Since the appointment of a new TPM dedicated to both Paper and Dissolving pulp projects, I am now entirely focused on paper pulp projects. Within this one area, however, the challenges can vary greatly, which is a large attraction of the job – I like not knowing what questions or issues will come up next. The mix of European and Asian projects is also very interesting as our approach is different depending on location – we can head over to a customer in Europe and visit the mill concerned much more easily than a customer in Indonesia, for example, where we liaise with trading houses as well as the mills. That can be challenging but rewarding too as several different cultures and attitudes can be involved in one project. 

The Asian market is very quick to adopt new technologies and China’s environmental awareness and sustainability record have made rapid progress – when the Chinese decide to close a polluting mill, there is no messing around – decisions are made and implemented fast.

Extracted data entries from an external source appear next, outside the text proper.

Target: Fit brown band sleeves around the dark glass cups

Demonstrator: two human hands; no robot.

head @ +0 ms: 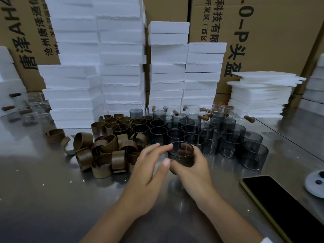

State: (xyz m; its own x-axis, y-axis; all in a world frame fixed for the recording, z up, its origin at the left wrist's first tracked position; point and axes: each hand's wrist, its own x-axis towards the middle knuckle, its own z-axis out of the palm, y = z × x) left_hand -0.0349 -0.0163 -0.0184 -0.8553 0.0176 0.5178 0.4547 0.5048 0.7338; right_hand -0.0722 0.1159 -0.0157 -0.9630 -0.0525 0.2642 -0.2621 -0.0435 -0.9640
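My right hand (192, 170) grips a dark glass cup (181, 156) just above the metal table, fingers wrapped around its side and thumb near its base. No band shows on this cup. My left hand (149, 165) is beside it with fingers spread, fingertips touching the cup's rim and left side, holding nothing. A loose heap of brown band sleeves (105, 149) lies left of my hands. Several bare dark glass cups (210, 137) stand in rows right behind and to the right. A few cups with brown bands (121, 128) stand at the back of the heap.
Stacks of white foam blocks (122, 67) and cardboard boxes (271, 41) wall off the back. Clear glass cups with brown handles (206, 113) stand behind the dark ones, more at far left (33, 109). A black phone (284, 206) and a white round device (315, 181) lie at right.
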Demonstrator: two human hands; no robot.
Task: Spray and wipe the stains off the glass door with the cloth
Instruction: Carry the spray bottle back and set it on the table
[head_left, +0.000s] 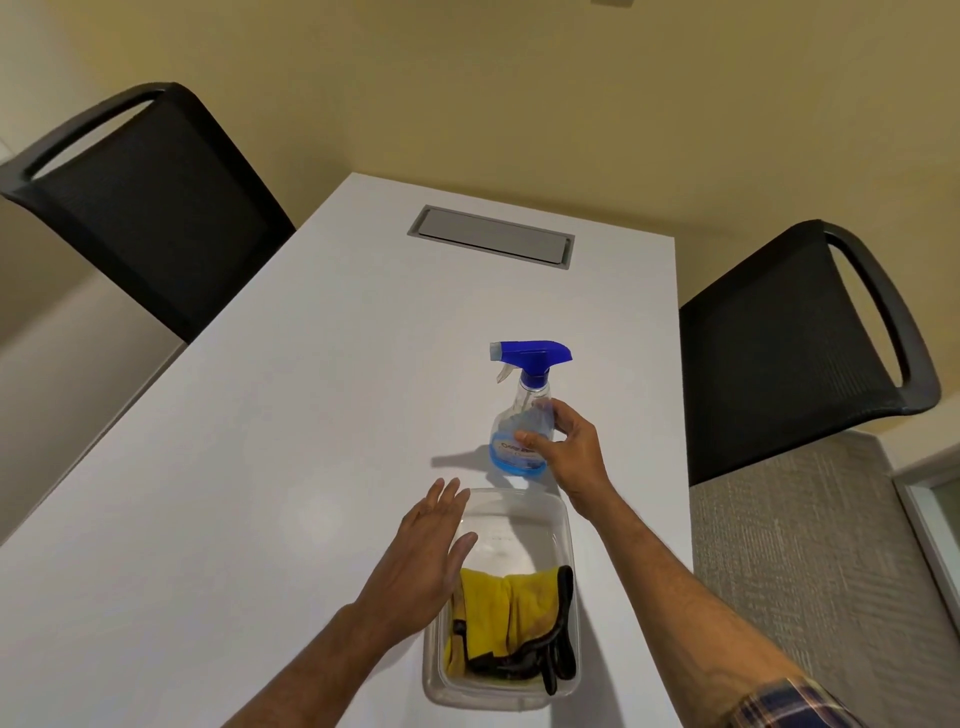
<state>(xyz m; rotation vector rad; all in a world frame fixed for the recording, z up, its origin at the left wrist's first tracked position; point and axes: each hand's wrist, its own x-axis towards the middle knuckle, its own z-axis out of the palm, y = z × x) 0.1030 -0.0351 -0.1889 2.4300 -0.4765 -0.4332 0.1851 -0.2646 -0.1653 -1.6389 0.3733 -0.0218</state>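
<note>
A clear spray bottle (519, 415) with a blue trigger head and a little blue liquid stands upright on the white table (291, 426). My right hand (569, 449) wraps its fingers around the bottle's lower body. My left hand (428, 545) hovers flat with fingers apart at the left rim of a clear plastic container (540, 514), holding nothing. A yellow cloth with black edging (498, 608) lies crumpled in the near end of that container. The glass door is mostly out of sight.
Two black mesh chairs flank the table, one at the far left (156, 208) and one at the right (789, 353). A grey cable hatch (491, 236) is set into the tabletop at the far end. A framed glass pane (935, 519) shows at the right edge.
</note>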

For some things, they are 20 years behind but for others 10 years ahead, which is fascinating. 

Before joining Södra as a TPM in 2016, I worked for a French mineral supplier for a decade, the last four years of which were spent developing a new MFC (micro-fibrillated cellulose) pigment composite.  This expertise in a related but niche area has proved an advantage, and this is an area which is only going to get bigger as we search for more sustainable solutions for the future. 

I find multi-partner projects especially interesting. If we don’t have the full set of expertise in house, we’ll bring in a third party to help. A very successful example recently was a project with Arctic Paper and the enzyme supplier, Novozymes, using enzymes to optimise the customer’s refining process. That was very satisfying.